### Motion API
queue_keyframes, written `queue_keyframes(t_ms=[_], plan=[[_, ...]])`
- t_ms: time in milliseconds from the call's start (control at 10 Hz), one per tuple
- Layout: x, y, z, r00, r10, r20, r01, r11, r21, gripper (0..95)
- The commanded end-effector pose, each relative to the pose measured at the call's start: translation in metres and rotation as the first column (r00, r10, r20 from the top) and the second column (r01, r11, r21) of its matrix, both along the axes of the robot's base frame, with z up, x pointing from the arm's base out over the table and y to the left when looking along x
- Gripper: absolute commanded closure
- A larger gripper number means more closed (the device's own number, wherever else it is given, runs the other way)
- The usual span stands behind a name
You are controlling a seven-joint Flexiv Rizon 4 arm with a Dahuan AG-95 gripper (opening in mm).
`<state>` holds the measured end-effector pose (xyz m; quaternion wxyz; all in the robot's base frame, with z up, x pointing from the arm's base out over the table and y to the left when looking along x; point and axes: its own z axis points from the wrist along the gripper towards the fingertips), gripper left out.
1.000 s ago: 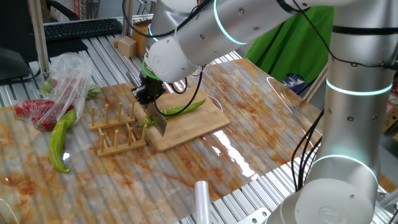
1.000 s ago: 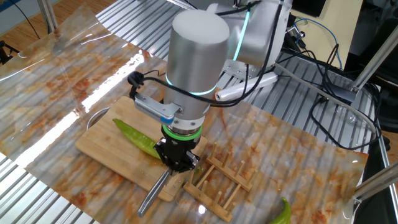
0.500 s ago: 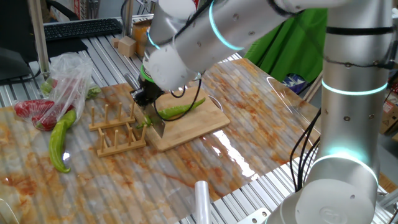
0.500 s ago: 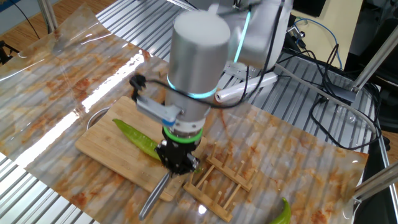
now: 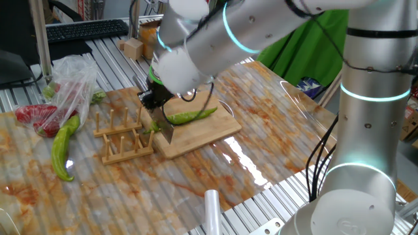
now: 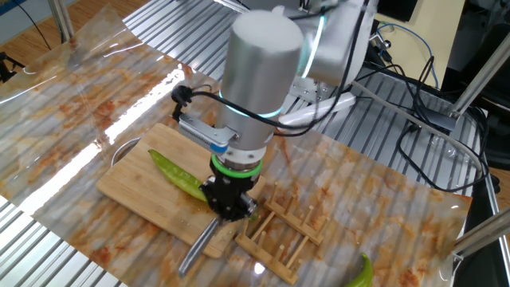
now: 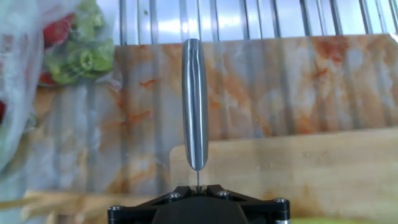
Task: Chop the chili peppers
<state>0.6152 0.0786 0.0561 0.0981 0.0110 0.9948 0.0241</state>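
One slim dark-green chili pepper (image 5: 191,115) lies whole on the wooden cutting board (image 5: 212,132); it also shows in the other fixed view (image 6: 178,175) on the board (image 6: 131,182). My gripper (image 5: 157,103) stands at the chili's stem end, at the board's end nearest the rack, and is shut on a steel knife (image 5: 168,131). In the other fixed view the gripper (image 6: 229,209) holds the knife (image 6: 197,249) slanting down over the board's edge. In the hand view the knife's steel handle (image 7: 194,102) runs straight ahead of the gripper (image 7: 198,186).
A wooden peg rack (image 5: 124,138) stands right beside the board (image 6: 279,233). A thicker, paler curved pepper (image 5: 62,145) lies left of it. A clear plastic bag with red peppers (image 5: 49,104) is at the far left (image 7: 37,56). A white cylinder (image 5: 212,209) lies at the front edge.
The arm's upper links have swung a little and the gripper with the knife has shifted slightly along the board. The chili stays whole on the board.
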Motion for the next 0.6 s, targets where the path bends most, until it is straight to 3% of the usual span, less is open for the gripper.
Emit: queue_keyframes(t_ms=[100, 600], plan=[[0.003, -0.0029, -0.0037, 1.0, -0.004, -0.003, 0.004, 1.0, -0.02, 95.0], [0.0013, -0.0043, 0.0056, 1.0, 0.004, -0.026, -0.004, 1.0, -0.023, 95.0]])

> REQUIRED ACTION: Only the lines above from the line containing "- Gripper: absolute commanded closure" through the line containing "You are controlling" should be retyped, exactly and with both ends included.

> REPLY TO THE TASK:
- Gripper: absolute commanded closure
- A larger gripper number means more closed (the device's own number, wherever else it is given, runs the other way)
- The usual span stands behind a name
You are controlling a seven-joint Flexiv Rizon 4 arm with a Dahuan AG-95 gripper (opening in mm).

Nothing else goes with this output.